Task item
Keeping every character in place, output all the data.

Data segment

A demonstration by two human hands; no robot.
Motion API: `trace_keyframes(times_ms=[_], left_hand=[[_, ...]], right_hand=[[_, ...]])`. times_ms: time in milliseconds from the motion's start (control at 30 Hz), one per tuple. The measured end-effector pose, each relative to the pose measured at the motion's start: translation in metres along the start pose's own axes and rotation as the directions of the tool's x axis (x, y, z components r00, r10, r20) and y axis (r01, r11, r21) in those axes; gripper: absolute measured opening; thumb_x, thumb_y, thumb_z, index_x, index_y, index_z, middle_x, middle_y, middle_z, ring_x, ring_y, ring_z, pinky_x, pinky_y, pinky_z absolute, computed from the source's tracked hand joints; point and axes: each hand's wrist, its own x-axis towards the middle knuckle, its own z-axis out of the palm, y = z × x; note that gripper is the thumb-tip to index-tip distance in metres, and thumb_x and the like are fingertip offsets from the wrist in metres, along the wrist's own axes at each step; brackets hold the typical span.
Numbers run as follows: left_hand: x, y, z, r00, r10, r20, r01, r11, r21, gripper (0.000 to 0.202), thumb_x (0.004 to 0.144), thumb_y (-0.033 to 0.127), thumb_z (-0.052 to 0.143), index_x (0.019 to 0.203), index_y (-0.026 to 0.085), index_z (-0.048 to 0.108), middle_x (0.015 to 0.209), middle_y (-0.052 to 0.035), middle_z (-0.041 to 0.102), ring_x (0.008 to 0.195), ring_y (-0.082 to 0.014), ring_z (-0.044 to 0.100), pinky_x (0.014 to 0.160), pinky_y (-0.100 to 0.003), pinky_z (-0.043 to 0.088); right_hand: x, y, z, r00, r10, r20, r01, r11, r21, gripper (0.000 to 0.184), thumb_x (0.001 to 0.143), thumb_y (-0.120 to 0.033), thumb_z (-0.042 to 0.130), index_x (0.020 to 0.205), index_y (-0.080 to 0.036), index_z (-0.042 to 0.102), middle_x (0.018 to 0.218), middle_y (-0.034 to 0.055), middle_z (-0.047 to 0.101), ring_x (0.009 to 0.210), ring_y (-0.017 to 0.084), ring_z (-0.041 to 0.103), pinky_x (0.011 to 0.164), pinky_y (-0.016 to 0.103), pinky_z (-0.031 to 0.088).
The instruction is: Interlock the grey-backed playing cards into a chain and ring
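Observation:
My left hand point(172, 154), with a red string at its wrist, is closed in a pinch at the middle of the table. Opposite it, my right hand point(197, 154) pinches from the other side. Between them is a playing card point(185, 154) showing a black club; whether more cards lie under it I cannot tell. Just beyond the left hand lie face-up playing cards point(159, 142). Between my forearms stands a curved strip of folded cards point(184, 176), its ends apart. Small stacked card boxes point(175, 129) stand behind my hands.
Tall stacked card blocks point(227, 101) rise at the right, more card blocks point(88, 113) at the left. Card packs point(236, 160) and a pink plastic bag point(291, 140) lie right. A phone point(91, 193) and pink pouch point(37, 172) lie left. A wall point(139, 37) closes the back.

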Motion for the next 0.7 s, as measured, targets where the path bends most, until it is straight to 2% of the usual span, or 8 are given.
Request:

Solution for this problem
A demonstration by two human hands; no robot.
Motion API: `trace_keyframes(times_ms=[_], left_hand=[[_, ...]], right_hand=[[_, ...]])`. times_ms: time in milliseconds from the motion's start (control at 30 Hz), one per tuple. The measured end-effector pose, each relative to the pose measured at the motion's start: translation in metres along the start pose's own axes and rotation as the directions of the tool's x axis (x, y, z components r00, r10, r20) and y axis (r01, r11, r21) in those axes; gripper: absolute measured opening; thumb_x, thumb_y, thumb_z, index_x, index_y, index_z, middle_x, middle_y, middle_z, ring_x, ring_y, ring_z, pinky_x, pinky_y, pinky_z absolute, computed from the source's tracked hand joints; point and axes: each hand's wrist, its own x-axis towards the middle knuckle, its own z-axis out of the palm, y = z × x; note that gripper is the thumb-tip to index-tip distance in metres, and thumb_x and the like are fingertip offsets from the wrist in metres, along the wrist's own axes at each step; brackets hold the typical span.
Numbers run as follows: left_hand: x, y, z, r00, r10, r20, r01, r11, r21, gripper (0.000 to 0.202), thumb_x (0.004 to 0.144), thumb_y (-0.033 to 0.127), thumb_z (-0.052 to 0.143), index_x (0.019 to 0.203), index_y (-0.026 to 0.085), index_z (-0.048 to 0.108), middle_x (0.015 to 0.209), middle_y (-0.052 to 0.035), middle_z (-0.041 to 0.102), ring_x (0.008 to 0.195), ring_y (-0.082 to 0.014), ring_z (-0.044 to 0.100), pinky_x (0.014 to 0.160), pinky_y (-0.100 to 0.003), pinky_z (-0.043 to 0.088); right_hand: x, y, z, r00, r10, r20, r01, r11, r21, gripper (0.000 to 0.184), thumb_x (0.001 to 0.143), thumb_y (-0.120 to 0.033), thumb_z (-0.042 to 0.130), index_x (0.020 to 0.205), index_y (-0.080 to 0.036), index_z (-0.042 to 0.102), middle_x (0.018 to 0.218), middle_y (-0.034 to 0.055), middle_z (-0.047 to 0.101), ring_x (0.009 to 0.210), ring_y (-0.017 to 0.084), ring_z (-0.041 to 0.103), pinky_x (0.011 to 0.164), pinky_y (-0.016 to 0.103), pinky_z (-0.031 to 0.088).
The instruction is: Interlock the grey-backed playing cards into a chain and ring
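Observation:
My left hand point(172, 154), with a red string at its wrist, is closed in a pinch at the middle of the table. Opposite it, my right hand point(197, 154) pinches from the other side. Between them is a playing card point(185, 154) showing a black club; whether more cards lie under it I cannot tell. Just beyond the left hand lie face-up playing cards point(159, 142). Between my forearms stands a curved strip of folded cards point(184, 176), its ends apart. Small stacked card boxes point(175, 129) stand behind my hands.
Tall stacked card blocks point(227, 101) rise at the right, more card blocks point(88, 113) at the left. Card packs point(236, 160) and a pink plastic bag point(291, 140) lie right. A phone point(91, 193) and pink pouch point(37, 172) lie left. A wall point(139, 37) closes the back.
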
Motion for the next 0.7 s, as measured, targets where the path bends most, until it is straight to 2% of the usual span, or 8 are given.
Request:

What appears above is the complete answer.